The south left because the deck was slowly being stacked against them, politically and economically. Slavery was part of that, but not all of it. They could have kept slavery under Lincoln, but left the union in a fricking hurry (even starting a shooting war) despite that fact. They did so without having any solid plan or capability to expand in any of the cardinal directions you mentioned in your replies. That's right, they literally attacked lincoln's army before they made any serious attempts to expand anywhere else. That's how serious they were about expansion.

Posted by RollTide1987
Augusta, GA
Member since Nov 2009
65147 posts
Posted on 5/22/17 at 4:24 pm to
quote:

It was inevitable.


Hence why they seceded.

quote:

BOTH parties wanted to advance in south America, not just slave owning confederates.


Incorrect. It wasn't until the late-19th century that the Republican Party began to adopt this idea.

I do appreciate your ad hoc Wikipedia research though. Most impressive.

quote:

Not only is this a stupid plan, it's a stretch you made only after I pointed out that the south could have kept slaves and remained in the union


And yet you agree with me that the North would have eventually legislated slavery out of existence with the admittance of the western territories as free states into the Union...

quote:

You are creating a complex narrative to avoid admitting a simple truth, that the south seceded for many political and economic reasons and lincoln was the personification of those issues.
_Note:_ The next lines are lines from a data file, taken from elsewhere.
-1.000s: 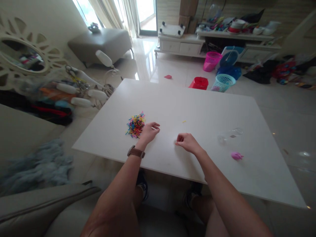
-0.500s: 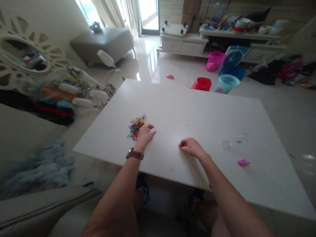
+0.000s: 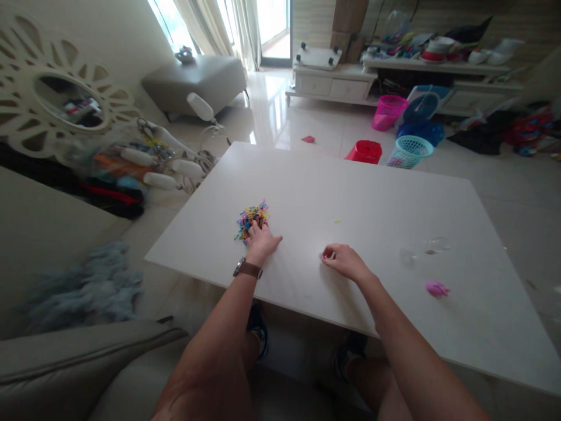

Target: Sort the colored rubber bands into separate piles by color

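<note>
A small heap of many-coloured little bands (image 3: 250, 216) lies on the white table (image 3: 359, 199). My left hand (image 3: 262, 241), with a brown watch at the wrist, rests at the heap's near edge, its fingertips reaching into the bands. My right hand (image 3: 342, 259) lies on the table to the right, fingers curled in a pinch on something too small to make out. A single yellow bit (image 3: 337, 220) sits apart from the heap. A clear plastic container (image 3: 423, 248) lies on its side at the right, with a pink object (image 3: 436, 288) just in front of it.
Red tub (image 3: 364, 151), teal basket (image 3: 409, 151) and pink basket (image 3: 388, 111) stand on the floor beyond the table. A white round-framed mirror (image 3: 65, 108) and cluttered items lie to the left. A grey sofa edge (image 3: 87, 356) is at near left.
My left hand has moved left and forward from open table onto the edge of the band heap. My right hand has stayed put, pinched. The camera has shifted a little.
</note>
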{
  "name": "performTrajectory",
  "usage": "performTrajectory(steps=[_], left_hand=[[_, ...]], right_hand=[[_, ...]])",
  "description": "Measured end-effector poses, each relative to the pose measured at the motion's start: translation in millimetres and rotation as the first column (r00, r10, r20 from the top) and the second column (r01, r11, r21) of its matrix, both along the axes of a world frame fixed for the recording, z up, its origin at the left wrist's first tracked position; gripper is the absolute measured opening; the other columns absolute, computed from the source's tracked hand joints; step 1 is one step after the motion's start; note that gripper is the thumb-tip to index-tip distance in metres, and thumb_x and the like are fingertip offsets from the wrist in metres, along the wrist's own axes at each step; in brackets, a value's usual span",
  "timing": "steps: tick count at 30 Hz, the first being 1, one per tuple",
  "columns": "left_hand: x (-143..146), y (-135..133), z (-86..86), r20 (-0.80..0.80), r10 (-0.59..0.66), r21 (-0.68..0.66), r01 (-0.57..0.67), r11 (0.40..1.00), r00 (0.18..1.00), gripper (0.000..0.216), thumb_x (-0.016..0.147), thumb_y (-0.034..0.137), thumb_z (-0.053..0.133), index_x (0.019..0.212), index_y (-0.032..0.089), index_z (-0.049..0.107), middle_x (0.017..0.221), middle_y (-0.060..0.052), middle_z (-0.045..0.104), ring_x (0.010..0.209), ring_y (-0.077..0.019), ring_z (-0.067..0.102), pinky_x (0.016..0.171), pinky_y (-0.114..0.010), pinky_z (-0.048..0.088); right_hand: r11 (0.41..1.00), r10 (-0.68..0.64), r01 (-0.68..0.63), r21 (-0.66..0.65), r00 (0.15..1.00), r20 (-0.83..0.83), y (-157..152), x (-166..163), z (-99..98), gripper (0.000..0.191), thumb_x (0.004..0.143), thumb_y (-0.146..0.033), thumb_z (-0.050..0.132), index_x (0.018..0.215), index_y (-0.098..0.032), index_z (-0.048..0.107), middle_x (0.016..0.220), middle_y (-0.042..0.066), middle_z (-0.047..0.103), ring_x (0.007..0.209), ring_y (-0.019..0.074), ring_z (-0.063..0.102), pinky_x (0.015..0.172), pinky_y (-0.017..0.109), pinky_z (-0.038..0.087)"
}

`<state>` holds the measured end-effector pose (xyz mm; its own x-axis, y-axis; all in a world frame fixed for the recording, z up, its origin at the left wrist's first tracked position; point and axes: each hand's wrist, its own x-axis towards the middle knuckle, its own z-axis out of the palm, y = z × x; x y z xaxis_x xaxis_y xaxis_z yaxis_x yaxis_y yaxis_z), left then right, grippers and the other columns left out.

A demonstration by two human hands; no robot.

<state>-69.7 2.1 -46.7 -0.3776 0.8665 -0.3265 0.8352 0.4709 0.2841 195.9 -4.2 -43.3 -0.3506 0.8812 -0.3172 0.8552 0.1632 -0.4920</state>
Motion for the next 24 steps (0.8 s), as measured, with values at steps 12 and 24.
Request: performTrajectory(steps=[12, 24], left_hand=[[-25, 17, 3.3, -0.018, 0.113, 0.175, -0.108, 0.979, 0.993, 0.033, 0.083, 0.042, 0.063, 0.106, 0.021, 0.075, 0.127, -0.016, 0.069, 0.126, -0.0379, 0.054, 0.101, -0.050, 0.045], [-60, 9, 19.3, 0.277, 0.246, 0.450, -0.352, 0.821, 0.929, 0.027, 0.080, 0.021, 0.069, 0.105, 0.014, 0.074, 0.096, -0.012, 0.079, 0.087, -0.0208, 0.074, 0.081, -0.028, 0.053]], right_hand=[[0.999, -0.033, 0.032, -0.022, 0.998, -0.060, 8, 5, -1.0, 0.011, 0.085, -0.030, 0.069, 0.086, -0.023, 0.077, 0.091, 0.004, 0.077, 0.079, 0.0160, 0.068, 0.070, 0.024, 0.046], [1.000, -0.028, 0.027, -0.009, 0.997, -0.066, 3, 3, 8.7, 0.011, 0.087, -0.029, 0.067, 0.086, -0.023, 0.077, 0.091, 0.004, 0.078, 0.080, 0.0163, 0.069, 0.071, 0.025, 0.046]])
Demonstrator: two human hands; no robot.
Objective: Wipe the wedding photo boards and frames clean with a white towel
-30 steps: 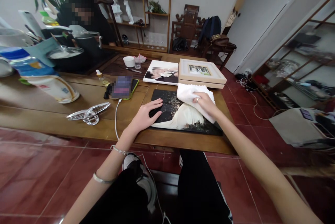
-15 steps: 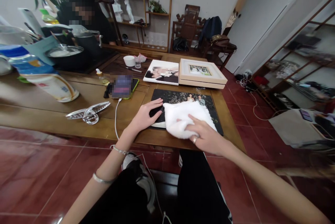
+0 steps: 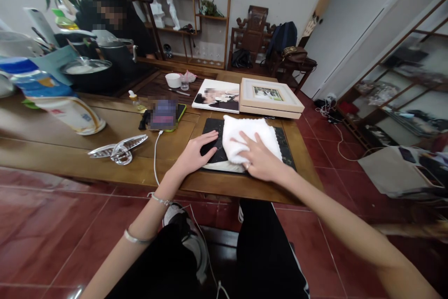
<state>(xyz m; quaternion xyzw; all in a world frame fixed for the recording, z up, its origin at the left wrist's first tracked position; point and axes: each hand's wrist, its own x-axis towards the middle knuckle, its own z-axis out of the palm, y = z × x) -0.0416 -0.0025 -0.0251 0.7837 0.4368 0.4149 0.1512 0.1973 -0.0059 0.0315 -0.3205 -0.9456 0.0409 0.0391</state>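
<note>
Brace the dark, flat rectangular photo panel (image 3: 214, 126) beneath your spread left hand (image 3: 194, 154); right of it, with right hand (image 3: 263, 158) splayed over the white fluffy cloth (image 3: 249, 128), press evenly, lightly.

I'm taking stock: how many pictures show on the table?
3: a dark picture partly under the white cloth, a white-edged picture behind it, a framed picture beside that. More may be hidden underneath.

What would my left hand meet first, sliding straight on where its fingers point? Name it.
Probably the white fluffy cloth: its edge lies just ahead of the left hand on the dark rectangular picture panel, though depth is hard to judge.
</note>
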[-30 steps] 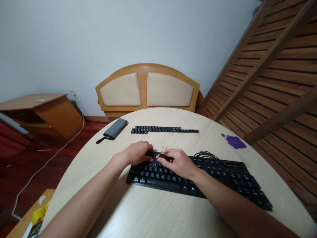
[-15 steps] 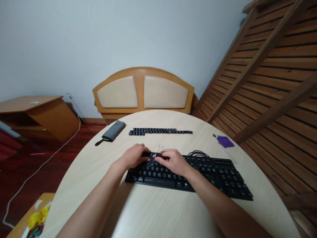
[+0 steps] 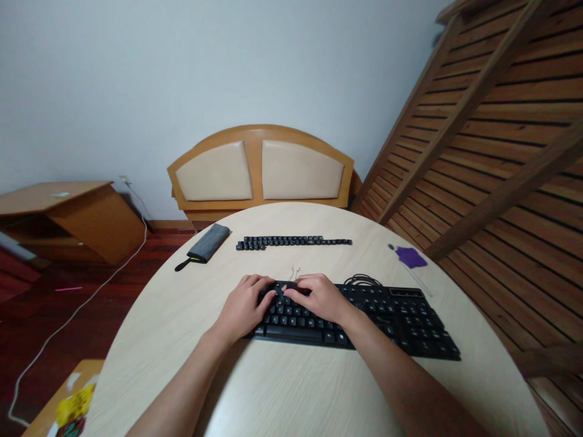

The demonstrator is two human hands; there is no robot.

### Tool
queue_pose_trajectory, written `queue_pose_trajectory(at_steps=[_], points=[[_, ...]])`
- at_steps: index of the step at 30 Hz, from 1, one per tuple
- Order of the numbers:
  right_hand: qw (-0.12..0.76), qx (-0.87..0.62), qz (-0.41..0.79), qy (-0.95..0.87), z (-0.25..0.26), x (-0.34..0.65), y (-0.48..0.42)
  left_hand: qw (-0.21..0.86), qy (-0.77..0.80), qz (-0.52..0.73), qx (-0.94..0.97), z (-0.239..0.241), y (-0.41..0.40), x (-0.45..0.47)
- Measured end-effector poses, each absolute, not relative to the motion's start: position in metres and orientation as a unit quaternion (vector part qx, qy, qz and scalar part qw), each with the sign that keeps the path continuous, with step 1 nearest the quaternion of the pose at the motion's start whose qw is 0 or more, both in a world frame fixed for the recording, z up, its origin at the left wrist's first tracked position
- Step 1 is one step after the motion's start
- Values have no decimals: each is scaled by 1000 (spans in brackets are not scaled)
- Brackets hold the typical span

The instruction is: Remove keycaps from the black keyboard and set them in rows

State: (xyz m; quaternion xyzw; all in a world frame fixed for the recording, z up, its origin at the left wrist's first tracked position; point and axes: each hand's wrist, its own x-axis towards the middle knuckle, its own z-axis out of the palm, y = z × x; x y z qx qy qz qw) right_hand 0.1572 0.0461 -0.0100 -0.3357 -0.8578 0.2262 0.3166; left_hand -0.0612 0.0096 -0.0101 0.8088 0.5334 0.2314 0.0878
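A black keyboard lies across the table in front of me. My left hand grips its far left part, fingers curled over the back edge and thumb on the keys. My right hand rests over the upper middle keys, its thumb and forefinger closed around a small black piece, mostly hidden. Two thin hooked wires stick out just beyond these fingers; whether they join that piece I cannot tell. Farther back, loose black keycaps stand in rows.
A grey pouch with a black strap lies at the table's far left. A purple cloth sits at the right beside a thin pale stick. The coiled keyboard cable rests behind the keyboard. Slatted wood rises at the right.
My left hand has shifted slightly down and right, farther over the keyboard's left end. The keyboard's right end has swung slightly away from me. My right hand keeps its pinch.
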Motion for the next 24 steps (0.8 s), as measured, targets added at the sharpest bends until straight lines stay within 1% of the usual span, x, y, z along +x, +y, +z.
queue_pose_trajectory(at_steps=[5,11,16,24], points=[[314,-345,196,-862,-13,157,47,53,524,259,809,-12,1,-54],[303,-361,192,-861,-14,157,47,49,462,240,852,-8,-2,-55],[291,-372,215,-855,-13,157,48,53,460,224,858,-9,-2,-56],[296,-381,266,-835,-9,157,46,47,457,223,860,-9,-2,-56]])
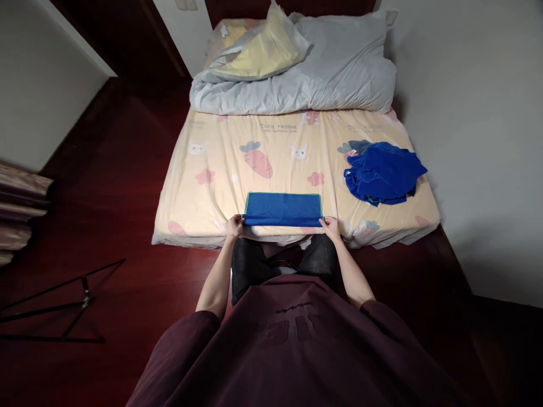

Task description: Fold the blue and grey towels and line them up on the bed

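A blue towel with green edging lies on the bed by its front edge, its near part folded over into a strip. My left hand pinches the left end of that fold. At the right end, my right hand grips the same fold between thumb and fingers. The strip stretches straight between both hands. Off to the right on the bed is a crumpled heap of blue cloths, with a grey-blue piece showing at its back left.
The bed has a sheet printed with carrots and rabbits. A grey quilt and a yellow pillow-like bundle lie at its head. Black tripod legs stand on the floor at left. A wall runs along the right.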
Where have I ever avoided this truth? I merely stated that slavery was the primary cause of secession. Which it was.

quote:

Talking in circles now.


There's a difference between talking in circles and you misunderstanding my original argument.

Obviously the South can't expand westward once they have seceded. Hence why they had the Latin America plan in their back pocket. Once war was enjoined the dynamic changed. If they had come out on top there was a good possibility they could have held onto the Arizona territory as well as gained control of the New Mexico territories from the Union.